**ASSIGNMENT:** The output is to match the entries below character for character.

**INFORMATION SHOWN:**

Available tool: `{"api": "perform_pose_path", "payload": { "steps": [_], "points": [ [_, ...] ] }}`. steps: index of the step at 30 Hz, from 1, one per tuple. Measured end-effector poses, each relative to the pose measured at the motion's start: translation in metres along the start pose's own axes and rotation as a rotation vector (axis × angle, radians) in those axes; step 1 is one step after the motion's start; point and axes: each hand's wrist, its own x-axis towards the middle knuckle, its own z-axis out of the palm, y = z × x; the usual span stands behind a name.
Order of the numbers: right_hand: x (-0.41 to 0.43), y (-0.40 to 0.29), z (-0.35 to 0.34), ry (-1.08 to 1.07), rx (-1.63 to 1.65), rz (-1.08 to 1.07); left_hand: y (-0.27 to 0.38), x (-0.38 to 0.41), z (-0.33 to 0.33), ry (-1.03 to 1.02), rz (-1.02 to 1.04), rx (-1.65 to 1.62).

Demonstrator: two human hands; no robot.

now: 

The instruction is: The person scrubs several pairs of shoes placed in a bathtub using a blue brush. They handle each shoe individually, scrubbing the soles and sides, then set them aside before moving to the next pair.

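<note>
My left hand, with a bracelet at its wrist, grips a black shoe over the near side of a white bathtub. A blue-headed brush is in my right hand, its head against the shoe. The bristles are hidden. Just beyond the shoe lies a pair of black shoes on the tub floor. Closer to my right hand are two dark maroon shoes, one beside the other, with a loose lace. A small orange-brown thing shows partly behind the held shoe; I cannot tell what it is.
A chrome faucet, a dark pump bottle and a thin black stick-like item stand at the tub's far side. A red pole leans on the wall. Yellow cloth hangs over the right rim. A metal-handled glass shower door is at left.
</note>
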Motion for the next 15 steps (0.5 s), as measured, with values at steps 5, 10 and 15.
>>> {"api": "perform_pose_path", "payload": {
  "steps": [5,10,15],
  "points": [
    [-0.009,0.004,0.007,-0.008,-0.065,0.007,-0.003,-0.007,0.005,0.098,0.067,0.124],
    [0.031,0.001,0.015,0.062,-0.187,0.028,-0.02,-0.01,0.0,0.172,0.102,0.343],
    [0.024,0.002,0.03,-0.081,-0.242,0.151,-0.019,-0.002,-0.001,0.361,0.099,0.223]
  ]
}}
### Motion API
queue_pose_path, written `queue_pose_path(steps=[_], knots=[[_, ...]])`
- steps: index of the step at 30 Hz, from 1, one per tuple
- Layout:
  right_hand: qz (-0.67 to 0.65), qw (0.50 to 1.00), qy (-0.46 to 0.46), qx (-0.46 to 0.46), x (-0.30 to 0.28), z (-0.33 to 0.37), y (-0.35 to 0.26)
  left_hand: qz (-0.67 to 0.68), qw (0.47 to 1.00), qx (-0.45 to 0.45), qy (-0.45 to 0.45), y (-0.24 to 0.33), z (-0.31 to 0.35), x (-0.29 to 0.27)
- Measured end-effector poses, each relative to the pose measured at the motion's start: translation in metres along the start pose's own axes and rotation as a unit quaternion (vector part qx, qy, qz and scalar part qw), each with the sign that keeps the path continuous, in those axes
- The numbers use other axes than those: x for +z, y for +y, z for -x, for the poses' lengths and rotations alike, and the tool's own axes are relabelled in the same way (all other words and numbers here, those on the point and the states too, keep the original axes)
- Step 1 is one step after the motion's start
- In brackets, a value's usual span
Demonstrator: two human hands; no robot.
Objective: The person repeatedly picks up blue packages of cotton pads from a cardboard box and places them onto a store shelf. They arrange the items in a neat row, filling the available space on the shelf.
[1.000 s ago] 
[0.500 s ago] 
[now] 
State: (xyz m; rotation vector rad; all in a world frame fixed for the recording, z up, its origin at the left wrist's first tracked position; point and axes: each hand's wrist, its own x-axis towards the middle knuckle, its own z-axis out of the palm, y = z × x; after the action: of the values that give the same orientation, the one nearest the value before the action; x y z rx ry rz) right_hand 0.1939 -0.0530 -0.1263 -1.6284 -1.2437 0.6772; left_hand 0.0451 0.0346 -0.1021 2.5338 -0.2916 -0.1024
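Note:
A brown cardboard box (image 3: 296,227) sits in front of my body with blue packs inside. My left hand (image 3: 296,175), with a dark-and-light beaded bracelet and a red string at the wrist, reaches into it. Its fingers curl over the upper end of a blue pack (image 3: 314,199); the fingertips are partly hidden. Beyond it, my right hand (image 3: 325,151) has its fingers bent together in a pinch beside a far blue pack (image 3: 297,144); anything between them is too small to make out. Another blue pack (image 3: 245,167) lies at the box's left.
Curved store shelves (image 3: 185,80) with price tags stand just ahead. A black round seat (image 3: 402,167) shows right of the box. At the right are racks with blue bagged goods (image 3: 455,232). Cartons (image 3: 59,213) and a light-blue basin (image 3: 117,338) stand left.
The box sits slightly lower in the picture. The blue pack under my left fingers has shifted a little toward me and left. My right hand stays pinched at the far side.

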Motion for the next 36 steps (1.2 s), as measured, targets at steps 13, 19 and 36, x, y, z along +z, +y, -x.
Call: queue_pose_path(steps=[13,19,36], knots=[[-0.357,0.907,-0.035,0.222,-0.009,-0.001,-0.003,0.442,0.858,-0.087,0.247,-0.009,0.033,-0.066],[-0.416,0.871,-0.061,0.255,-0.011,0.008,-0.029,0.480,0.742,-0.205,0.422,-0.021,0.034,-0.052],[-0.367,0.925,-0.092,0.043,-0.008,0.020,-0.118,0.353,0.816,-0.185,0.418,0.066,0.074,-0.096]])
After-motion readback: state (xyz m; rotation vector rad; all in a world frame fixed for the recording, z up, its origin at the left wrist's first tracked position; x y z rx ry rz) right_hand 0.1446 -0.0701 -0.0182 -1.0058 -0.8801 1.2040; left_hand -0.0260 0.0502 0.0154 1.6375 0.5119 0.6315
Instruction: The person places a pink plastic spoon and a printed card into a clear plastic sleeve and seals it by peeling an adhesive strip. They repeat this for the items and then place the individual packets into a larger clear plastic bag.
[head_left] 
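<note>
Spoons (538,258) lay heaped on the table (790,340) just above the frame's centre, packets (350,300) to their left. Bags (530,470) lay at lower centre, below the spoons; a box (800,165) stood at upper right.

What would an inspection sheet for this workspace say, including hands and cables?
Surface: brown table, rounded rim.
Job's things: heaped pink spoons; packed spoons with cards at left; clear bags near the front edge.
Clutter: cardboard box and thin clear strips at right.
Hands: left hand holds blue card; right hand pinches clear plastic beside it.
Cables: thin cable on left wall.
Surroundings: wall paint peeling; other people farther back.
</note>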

**SOLUTION:**
Available tool: `{"api": "perform_pose_path", "payload": { "steps": [_], "points": [ [_, ...] ] }}`. steps: index of the step at 30 Hz, from 1, one per tuple. Measured end-effector poses, each relative to the pose measured at the motion's start: translation in metres along the start pose's own axes and rotation as a rotation vector (axis × angle, radians) in those axes; step 1 is one step after the motion's start; point and axes: each hand's wrist, its own x-axis towards the middle knuckle, its own z-axis out of the palm, y = z × x; the usual span stands behind a name.
Order of the numbers: right_hand: x (-0.41 to 0.43), y (-0.40 to 0.29), z (-0.35 to 0.34), ry (-1.08 to 1.07), rx (-1.63 to 1.65), rz (-1.08 to 1.07); left_hand: y (-0.27 to 0.38), x (-0.38 to 0.41), z (-0.33 to 0.33), ry (-1.03 to 1.02), rz (-1.02 to 1.04), rx (-1.65 to 1.62).

Demonstrator: two human hands; no robot.

now: 

The instruction is: The person scrubs several pairs of shoes placed in a bathtub using a blue brush. They handle each shoe individually, scrubbing the soles and sides, then set them aside before moving to the next pair.

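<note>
My left hand, with a bracelet at its wrist, grips a black shoe over the near side of a white bathtub. A blue-headed brush is in my right hand, its head against the shoe. The bristles are hidden. Just beyond the shoe lies a pair of black shoes on the tub floor. Closer to my right hand are two dark maroon shoes, one beside the other, with a loose lace. A small orange-brown thing shows partly behind the held shoe; I cannot tell what it is.
A chrome faucet, a dark pump bottle and a thin black stick-like item stand at the tub's far side. A red pole leans on the wall. Yellow cloth hangs over the right rim. A metal-handled glass shower door is at left.
</note>
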Motion for the next 15 steps (0.5 s), as measured, with values at steps 5, 10 and 15.
>>> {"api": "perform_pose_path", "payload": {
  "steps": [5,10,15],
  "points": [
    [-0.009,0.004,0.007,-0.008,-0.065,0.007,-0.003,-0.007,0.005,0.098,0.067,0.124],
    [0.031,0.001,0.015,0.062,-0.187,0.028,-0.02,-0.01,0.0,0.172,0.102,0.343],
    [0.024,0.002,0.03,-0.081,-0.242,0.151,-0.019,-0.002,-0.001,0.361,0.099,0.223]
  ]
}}
### Motion API
queue_pose_path, written `queue_pose_path(steps=[_], knots=[[_, ...]])`
- steps: index of the step at 30 Hz, from 1, one per tuple
- Layout:
  right_hand: qz (-0.67 to 0.65), qw (0.50 to 1.00), qy (-0.46 to 0.46), qx (-0.46 to 0.46), x (-0.30 to 0.28), z (-0.33 to 0.37), y (-0.35 to 0.26)
  left_hand: qz (-0.67 to 0.68), qw (0.47 to 1.00), qx (-0.45 to 0.45), qy (-0.45 to 0.45), y (-0.24 to 0.33), z (-0.31 to 0.35), x (-0.29 to 0.27)
- Measured end-effector poses, each relative to the pose measured at the motion's start: translation in metres along the start pose's own axes and rotation as a unit quaternion (vector part qx, qy, qz and scalar part qw), each with the sign that keeps the path continuous, in those axes
- The numbers use other axes than those: x for +z, y for +y, z for -x, for the poses' lengths and rotations alike, and the tool's own axes are relabelled in the same way (all other words and numbers here, those on the point and the states too, keep the original axes)
- Step 1 is one step after the motion's start
- In brackets, a value's usual span
Demonstrator: two human hands; no robot.
Objective: The person repeatedly picks up blue packages of cotton pads from a cardboard box and places them onto a store shelf. They arrange the items in a neat row, filling the available space on the shelf.
[1.000 s ago] 
[0.500 s ago] 
[now] 
State: (xyz m; rotation vector rad; all in a world frame fixed for the recording, z up, its origin at the left wrist's first tracked position; point and axes: each hand's wrist, its own x-axis towards the middle knuckle, its own z-axis out of the palm, y = z × x; after the action: of the values that give the same orientation, the one nearest the value before the action; x y z rx ry rz) right_hand 0.1939 -0.0530 -0.1263 -1.6284 -1.2437 0.6772; left_hand 0.0451 0.0346 -0.1021 2.5338 -0.2916 -0.1024
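Note:
A brown cardboard box (image 3: 296,227) sits in front of my body with blue packs inside. My left hand (image 3: 296,175), with a dark-and-light beaded bracelet and a red string at the wrist, reaches into it. Its fingers curl over the upper end of a blue pack (image 3: 314,199); the fingertips are partly hidden. Beyond it, my right hand (image 3: 325,151) has its fingers bent together in a pinch beside a far blue pack (image 3: 297,144); anything between them is too small to make out. Another blue pack (image 3: 245,167) lies at the box's left.
Curved store shelves (image 3: 185,80) with price tags stand just ahead. A black round seat (image 3: 402,167) shows right of the box. At the right are racks with blue bagged goods (image 3: 455,232). Cartons (image 3: 59,213) and a light-blue basin (image 3: 117,338) stand left.
The box sits slightly lower in the picture. The blue pack under my left fingers has shifted a little toward me and left. My right hand stays pinched at the far side.
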
Motion for the next 36 steps (1.2 s), as measured, targets at steps 13, 19 and 36, x, y, z along +z, +y, -x.
Call: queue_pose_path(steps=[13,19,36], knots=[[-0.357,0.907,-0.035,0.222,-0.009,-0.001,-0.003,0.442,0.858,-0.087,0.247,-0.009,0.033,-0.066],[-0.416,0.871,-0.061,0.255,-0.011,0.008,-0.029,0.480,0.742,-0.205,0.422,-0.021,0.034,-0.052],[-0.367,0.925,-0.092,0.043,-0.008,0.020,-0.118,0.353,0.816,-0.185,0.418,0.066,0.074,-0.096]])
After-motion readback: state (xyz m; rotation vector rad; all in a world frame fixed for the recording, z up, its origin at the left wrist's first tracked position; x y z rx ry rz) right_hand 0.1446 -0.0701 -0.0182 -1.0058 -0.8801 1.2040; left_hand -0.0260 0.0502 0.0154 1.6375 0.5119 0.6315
Instruction: The person places a pink plastic spoon and a printed card into a clear plastic sleeve and seals it by peeling an adhesive strip. They repeat this for the items and then place the individual packets into a larger clear plastic bag.
[head_left] 
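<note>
Spoons (538,258) lay heaped on the table (790,340) just above the frame's centre, packets (350,300) to their left. Bags (530,470) lay at lower centre, below the spoons; a box (800,165) stood at upper right.

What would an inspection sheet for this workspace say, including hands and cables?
Surface: brown table, rounded rim.
Job's things: heaped pink spoons; packed spoons with cards at left; clear bags near the front edge.
Clutter: cardboard box and thin clear strips at right.
Hands: left hand holds blue card; right hand pinches clear plastic beside it.
Cables: thin cable on left wall.
Surroundings: wall paint peeling; other people farther back.
</note>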

This concludes the answer to the exercise.